* Exercise description: As the answer, set down the lines below from the one containing "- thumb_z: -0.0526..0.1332" through the one containing "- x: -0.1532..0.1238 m", exactly and inclusively, and no others.
========================================================================
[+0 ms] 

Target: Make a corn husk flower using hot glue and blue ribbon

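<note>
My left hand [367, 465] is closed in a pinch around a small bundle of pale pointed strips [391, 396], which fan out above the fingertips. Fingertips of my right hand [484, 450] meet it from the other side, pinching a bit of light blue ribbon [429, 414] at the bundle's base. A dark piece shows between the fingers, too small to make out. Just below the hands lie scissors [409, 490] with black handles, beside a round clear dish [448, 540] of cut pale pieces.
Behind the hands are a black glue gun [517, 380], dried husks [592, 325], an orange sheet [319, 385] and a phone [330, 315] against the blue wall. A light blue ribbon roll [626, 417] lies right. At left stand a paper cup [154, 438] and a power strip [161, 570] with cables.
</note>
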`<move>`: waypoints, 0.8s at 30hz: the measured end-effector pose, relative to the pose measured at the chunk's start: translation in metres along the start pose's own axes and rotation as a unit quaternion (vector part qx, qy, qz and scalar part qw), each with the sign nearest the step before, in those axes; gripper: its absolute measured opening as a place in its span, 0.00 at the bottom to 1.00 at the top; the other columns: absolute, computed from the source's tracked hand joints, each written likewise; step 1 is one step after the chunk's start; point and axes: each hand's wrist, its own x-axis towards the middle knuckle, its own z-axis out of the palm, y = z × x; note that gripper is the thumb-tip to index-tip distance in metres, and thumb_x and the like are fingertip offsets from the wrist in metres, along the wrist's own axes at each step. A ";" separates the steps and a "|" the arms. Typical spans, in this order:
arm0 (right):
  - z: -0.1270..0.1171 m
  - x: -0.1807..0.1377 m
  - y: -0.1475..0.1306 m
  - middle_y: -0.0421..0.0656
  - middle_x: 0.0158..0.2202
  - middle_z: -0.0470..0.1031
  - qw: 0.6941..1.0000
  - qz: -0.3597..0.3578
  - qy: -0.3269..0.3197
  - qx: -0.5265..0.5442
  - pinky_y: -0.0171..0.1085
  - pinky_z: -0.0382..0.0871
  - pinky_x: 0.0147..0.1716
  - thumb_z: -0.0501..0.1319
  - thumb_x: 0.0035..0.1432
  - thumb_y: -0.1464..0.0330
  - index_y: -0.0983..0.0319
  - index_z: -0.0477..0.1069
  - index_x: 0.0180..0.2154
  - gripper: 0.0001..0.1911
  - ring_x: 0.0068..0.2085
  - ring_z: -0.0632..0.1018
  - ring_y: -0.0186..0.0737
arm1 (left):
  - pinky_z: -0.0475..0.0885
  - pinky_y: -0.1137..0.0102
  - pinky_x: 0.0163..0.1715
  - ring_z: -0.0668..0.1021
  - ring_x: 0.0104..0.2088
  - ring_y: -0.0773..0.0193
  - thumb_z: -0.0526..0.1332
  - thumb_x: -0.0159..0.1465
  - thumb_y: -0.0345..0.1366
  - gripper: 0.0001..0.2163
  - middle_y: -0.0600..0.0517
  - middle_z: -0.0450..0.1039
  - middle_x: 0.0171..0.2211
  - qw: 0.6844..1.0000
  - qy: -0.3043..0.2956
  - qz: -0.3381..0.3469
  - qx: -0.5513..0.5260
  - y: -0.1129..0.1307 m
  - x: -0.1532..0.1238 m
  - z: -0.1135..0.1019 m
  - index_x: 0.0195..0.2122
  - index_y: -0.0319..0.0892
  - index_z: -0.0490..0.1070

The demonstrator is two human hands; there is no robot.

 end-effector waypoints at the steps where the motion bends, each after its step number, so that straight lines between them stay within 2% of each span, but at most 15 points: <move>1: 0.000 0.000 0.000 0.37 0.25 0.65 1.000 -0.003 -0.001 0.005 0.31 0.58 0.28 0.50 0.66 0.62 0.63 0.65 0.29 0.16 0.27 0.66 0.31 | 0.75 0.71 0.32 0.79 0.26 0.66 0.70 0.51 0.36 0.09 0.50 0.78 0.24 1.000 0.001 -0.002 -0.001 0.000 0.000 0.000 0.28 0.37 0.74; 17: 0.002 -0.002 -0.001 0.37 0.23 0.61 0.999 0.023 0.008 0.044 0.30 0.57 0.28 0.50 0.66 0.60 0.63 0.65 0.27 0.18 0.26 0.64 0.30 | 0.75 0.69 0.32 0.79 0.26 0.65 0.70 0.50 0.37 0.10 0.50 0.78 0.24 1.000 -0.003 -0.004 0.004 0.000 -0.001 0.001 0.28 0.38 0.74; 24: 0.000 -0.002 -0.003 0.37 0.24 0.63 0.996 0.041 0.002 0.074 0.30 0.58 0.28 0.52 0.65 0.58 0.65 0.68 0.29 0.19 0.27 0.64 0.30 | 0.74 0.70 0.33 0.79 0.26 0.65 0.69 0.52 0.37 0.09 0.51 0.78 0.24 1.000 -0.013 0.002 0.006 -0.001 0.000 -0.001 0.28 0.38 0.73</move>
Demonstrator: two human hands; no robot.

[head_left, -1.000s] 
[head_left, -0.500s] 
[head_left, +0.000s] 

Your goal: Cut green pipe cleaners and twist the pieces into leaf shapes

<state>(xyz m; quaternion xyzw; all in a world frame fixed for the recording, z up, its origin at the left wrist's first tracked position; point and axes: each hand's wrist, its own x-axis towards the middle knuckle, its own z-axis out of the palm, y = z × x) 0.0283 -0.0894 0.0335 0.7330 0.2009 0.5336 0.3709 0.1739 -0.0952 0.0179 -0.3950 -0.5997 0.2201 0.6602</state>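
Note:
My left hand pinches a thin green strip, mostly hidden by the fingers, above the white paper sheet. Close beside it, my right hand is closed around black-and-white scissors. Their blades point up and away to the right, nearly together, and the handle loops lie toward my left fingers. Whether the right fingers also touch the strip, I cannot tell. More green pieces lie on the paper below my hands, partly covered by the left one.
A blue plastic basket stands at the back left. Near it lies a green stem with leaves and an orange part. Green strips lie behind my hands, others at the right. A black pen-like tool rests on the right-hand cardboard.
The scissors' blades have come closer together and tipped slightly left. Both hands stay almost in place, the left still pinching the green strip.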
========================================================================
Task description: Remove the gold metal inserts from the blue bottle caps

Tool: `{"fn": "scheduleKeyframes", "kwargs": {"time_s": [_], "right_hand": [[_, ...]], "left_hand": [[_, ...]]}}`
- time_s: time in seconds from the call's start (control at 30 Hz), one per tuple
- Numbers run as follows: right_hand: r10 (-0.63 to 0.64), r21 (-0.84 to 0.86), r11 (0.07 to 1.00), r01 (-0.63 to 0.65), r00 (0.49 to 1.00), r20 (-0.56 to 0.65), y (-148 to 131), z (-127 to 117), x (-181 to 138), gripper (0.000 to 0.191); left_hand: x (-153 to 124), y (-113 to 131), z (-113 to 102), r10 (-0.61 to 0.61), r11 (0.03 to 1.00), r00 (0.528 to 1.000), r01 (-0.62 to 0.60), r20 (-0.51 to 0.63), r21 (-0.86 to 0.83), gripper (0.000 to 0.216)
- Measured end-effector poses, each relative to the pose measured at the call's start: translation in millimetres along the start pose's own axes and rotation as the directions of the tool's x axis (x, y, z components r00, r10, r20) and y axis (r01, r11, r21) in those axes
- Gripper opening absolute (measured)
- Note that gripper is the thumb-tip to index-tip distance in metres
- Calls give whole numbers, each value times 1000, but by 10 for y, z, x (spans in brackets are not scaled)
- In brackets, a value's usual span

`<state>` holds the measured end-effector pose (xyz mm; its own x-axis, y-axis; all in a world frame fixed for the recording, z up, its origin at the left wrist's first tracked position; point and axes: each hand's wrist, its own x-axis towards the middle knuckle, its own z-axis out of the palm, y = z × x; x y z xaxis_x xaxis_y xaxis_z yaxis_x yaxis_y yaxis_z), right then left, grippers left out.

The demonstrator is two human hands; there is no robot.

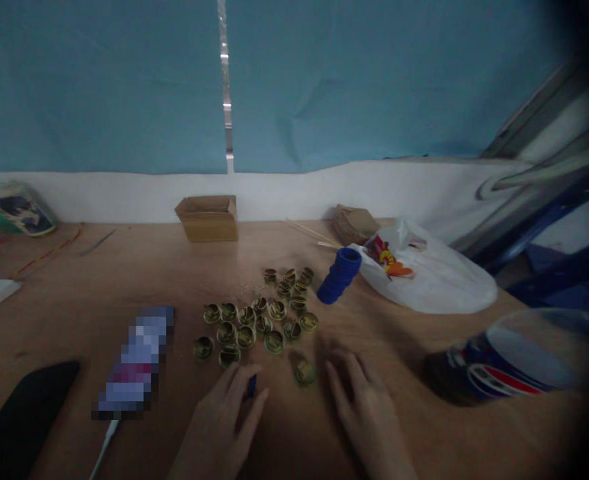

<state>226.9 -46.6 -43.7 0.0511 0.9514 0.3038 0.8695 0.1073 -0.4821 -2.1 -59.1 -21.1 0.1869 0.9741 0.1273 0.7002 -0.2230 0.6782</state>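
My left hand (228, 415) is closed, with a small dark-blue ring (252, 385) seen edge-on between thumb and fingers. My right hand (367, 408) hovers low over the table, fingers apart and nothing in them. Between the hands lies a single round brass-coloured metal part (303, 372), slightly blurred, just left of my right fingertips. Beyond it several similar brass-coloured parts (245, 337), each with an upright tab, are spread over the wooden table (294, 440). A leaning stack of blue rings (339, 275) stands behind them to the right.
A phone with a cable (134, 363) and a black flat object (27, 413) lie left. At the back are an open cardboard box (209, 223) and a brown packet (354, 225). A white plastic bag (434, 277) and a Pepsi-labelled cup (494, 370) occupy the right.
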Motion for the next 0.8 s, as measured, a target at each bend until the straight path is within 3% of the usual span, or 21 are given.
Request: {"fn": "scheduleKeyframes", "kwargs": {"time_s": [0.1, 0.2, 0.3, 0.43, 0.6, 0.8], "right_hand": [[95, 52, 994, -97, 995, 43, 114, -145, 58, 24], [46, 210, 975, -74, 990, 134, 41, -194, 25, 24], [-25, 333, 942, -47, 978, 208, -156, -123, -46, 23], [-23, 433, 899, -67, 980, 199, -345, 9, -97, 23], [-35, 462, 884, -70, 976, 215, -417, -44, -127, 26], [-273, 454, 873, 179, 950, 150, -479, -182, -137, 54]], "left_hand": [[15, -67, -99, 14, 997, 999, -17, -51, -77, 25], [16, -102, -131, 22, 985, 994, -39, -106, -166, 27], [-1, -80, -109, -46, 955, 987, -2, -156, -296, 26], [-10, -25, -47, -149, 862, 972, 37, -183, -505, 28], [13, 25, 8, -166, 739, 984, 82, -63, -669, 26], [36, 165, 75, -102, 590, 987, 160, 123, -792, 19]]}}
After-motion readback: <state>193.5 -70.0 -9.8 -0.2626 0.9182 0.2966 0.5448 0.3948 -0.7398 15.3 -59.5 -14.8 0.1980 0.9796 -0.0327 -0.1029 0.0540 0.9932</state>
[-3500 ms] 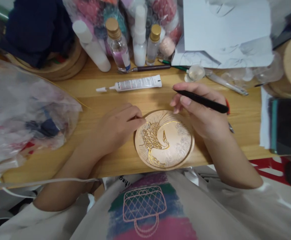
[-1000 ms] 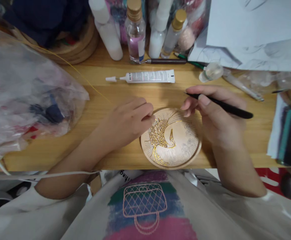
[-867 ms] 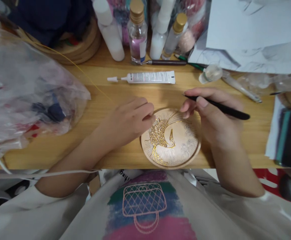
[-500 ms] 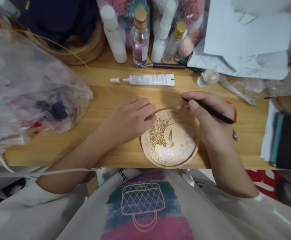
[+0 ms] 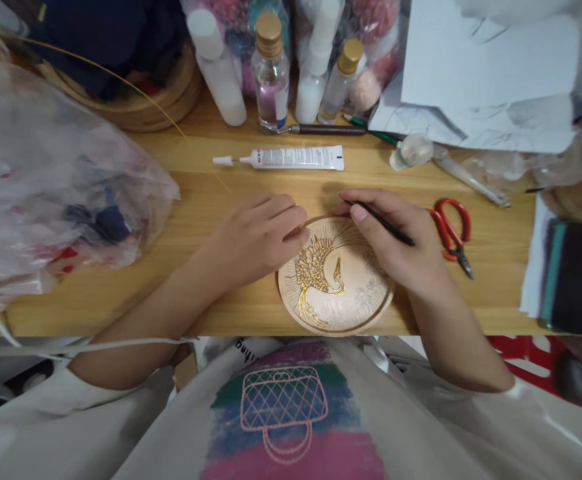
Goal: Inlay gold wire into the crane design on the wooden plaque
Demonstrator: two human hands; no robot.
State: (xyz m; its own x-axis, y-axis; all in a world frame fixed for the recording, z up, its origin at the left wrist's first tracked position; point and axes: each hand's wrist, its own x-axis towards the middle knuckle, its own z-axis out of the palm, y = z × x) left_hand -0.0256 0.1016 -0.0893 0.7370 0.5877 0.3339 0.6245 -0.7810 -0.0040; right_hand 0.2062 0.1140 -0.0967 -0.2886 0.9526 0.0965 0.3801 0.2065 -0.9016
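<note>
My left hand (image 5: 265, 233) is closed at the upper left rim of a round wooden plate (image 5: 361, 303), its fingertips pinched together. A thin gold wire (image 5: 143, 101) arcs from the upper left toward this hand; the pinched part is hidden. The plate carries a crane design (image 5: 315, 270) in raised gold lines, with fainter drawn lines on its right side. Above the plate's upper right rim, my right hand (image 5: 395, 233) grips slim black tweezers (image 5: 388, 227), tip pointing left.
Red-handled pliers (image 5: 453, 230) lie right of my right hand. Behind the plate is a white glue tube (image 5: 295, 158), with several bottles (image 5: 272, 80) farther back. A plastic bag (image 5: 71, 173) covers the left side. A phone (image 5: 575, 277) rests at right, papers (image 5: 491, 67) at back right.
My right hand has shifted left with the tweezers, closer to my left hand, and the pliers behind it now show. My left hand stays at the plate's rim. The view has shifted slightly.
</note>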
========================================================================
* Reply to the exercise:
  - thumb_z: -0.0526..0.1332
  - thumb_x: -0.0159..0.1465
  - thumb_y: -0.0345..0.1366
  - gripper: 0.0001..0.2163
  - middle_y: -0.0600..0.0517
  - middle_z: -0.0450..0.1039
  - middle_x: 0.0171..0.2211
  - qw: 0.6844..1.0000
  - qy: -0.3043..0.2956
  - qz: -0.3381..0.3469
  - qx: -0.5513..0.5260
  - y: -0.1129..0.1307 m
  - x: -0.1532..0.1238 m

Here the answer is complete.